This article is an excerpt from the original published in the January 7, 2005 issue of MMWR, printed by the Centers for Disease Control and Prevention. J Hamilton, MPH, J Lanza, MD, S Buck, MD and PA Williams of the Escambia County Health Department, and Roger Sanderson, MA, of the Bureau of Epidemiology were the Florida contributors to this work.

Fatal Rat-Bite Fever --- Florida and Washington, 2003

Rat-bite fever (RBF) is a rare, systemic illness caused by infection with Streptobacillus moniliformis. RBF has a case-fatality rate of 7%--10% among untreated patients (1). S. moniliformis is commonly found in the nasal and oropharyngeal flora of rats. Human infection can result from a bite or scratch from an infected or colonized rat, handling of an infected rat, or ingestion of food or water contaminated with infected rat excreta (1). An abrupt onset of fever, myalgias, arthralgias, vomiting, and headache typically occurs within 2--10 days of exposure and is usually followed by a maculopapular rash on the extremities (1). This report summarizes the clinical course and exposure history of two rapidly fatal cases of RBF identified by the CDC Unexplained Deaths and Critical Illnesses (UNEX) Project in 2003. These cases underscore the importance of 1) including RBF in the differential diagnoses of acutely ill patients with reported rat exposures and 2) preventing zoonotic infections among persons with occupational or recreational exposure to rats.

Case Reports

Florida. In early September 2003, a previously healthy woman aged 52 visited an emergency department (ED) with a 2-day history of headache, abdominal pain, diarrhea, lethargy, right axillary lymphadenopathy, progressive myalgias, and pain in her distal extremities. On physical examination, she was afebrile and hypotensive (blood pressure: 82/40 mmHg) with left-sided abdominal tenderness and scleral icterus; no rash was noted. Laboratory tests indicated a mildly elevated white blood cell count of 13,800 cells/µL (normal: 5,000--10,000 cells/µL), thrombocytopenia (71,000 platelets/µL [normal: 130,000--500,000 platelets/µL]), elevated alanine aminotransferase of 112 U/L (normal: 20--52 U/L), elevated aspartate aminotransferase of 154 U/L (normal: <40 U/L), elevated total bilirubin of 5.8 mg/dL (normal: 0.2--1.2 mg/dL), elevated blood urea nitrogen of 55 mg/dL (normal: 7--23 mg/dL), and elevated creatinine of 2.9 mg/dL (normal: 0.7--1.5 mg/dL).
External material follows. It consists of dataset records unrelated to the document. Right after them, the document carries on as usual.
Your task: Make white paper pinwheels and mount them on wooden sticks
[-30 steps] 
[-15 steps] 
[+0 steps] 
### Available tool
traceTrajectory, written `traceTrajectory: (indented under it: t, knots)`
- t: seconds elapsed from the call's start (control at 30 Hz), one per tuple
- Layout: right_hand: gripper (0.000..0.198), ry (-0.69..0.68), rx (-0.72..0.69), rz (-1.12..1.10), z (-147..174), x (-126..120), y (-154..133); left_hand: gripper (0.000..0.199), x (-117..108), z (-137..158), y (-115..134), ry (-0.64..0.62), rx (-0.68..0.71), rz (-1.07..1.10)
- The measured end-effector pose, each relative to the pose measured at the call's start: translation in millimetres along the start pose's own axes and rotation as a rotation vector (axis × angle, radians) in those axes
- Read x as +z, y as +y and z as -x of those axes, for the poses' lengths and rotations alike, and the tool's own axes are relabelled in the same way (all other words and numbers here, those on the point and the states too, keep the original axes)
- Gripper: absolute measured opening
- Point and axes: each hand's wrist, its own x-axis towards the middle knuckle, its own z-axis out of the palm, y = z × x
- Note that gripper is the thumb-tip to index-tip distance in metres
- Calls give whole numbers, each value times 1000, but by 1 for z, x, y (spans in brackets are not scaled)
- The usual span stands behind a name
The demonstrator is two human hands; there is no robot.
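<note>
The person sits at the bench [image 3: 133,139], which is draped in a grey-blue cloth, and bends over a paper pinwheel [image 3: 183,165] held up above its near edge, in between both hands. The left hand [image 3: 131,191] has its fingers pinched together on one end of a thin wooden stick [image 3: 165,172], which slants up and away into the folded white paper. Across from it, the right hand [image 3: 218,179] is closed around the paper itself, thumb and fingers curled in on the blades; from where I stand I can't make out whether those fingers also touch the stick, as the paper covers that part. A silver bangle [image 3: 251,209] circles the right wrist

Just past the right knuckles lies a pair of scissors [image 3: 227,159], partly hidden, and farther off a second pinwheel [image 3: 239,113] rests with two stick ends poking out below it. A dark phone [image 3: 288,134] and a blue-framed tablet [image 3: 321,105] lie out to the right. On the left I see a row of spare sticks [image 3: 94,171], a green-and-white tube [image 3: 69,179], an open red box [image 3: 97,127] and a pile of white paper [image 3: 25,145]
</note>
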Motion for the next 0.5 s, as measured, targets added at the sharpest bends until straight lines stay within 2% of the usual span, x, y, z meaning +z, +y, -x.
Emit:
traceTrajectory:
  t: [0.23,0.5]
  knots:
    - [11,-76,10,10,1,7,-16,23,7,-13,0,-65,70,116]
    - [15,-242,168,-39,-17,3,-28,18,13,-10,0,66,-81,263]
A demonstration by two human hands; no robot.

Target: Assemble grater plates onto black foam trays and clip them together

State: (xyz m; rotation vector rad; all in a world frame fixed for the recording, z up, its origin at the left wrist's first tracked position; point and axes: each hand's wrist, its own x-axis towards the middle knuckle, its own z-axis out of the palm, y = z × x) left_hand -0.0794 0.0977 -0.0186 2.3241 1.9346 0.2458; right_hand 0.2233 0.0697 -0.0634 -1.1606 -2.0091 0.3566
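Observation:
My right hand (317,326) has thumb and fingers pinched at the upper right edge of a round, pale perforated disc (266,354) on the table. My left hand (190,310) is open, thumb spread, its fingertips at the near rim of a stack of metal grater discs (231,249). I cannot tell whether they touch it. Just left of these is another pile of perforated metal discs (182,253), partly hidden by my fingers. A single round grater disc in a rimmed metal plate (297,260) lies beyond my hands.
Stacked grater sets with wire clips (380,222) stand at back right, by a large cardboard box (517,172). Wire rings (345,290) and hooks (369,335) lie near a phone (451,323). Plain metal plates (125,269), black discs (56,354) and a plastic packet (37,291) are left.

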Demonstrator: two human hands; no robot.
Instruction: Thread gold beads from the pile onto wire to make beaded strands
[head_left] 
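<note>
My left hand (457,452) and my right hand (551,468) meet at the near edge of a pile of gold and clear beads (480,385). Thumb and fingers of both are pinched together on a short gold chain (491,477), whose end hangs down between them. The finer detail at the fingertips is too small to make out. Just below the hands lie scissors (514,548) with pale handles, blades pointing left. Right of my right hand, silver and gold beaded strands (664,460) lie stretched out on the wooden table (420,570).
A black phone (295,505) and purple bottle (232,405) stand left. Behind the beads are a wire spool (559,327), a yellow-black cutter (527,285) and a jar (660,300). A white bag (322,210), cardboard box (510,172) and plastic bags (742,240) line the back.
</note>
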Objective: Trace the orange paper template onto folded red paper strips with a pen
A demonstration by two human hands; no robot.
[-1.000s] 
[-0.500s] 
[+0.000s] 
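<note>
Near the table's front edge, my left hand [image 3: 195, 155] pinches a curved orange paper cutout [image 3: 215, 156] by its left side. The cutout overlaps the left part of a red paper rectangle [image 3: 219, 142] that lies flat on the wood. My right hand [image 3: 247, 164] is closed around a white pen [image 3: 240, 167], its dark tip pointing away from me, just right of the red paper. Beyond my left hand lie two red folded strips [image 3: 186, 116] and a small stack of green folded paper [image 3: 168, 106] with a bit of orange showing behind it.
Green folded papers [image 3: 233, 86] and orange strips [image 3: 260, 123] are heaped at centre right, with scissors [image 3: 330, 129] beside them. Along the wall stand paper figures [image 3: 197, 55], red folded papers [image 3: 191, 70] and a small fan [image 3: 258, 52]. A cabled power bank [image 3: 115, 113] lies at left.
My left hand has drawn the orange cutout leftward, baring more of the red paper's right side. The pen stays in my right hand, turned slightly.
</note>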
The patient was admitted to the intensive care unit, where she became increasingly hypoxic with marked anemia (hemoglobin: 8.6 g/dL [normal: 12--16 g/dL]) and increasingly severe thrombocytopenia (32,000 platelets/µL). She was treated with ciprofloxacin, metronidazole, and vancomycin for possible gram-negative sepsis and received two blood transfusions; however, she died approximately 12 hours after admission. A maculopapular rash was noted postmortem. No autopsy was performed.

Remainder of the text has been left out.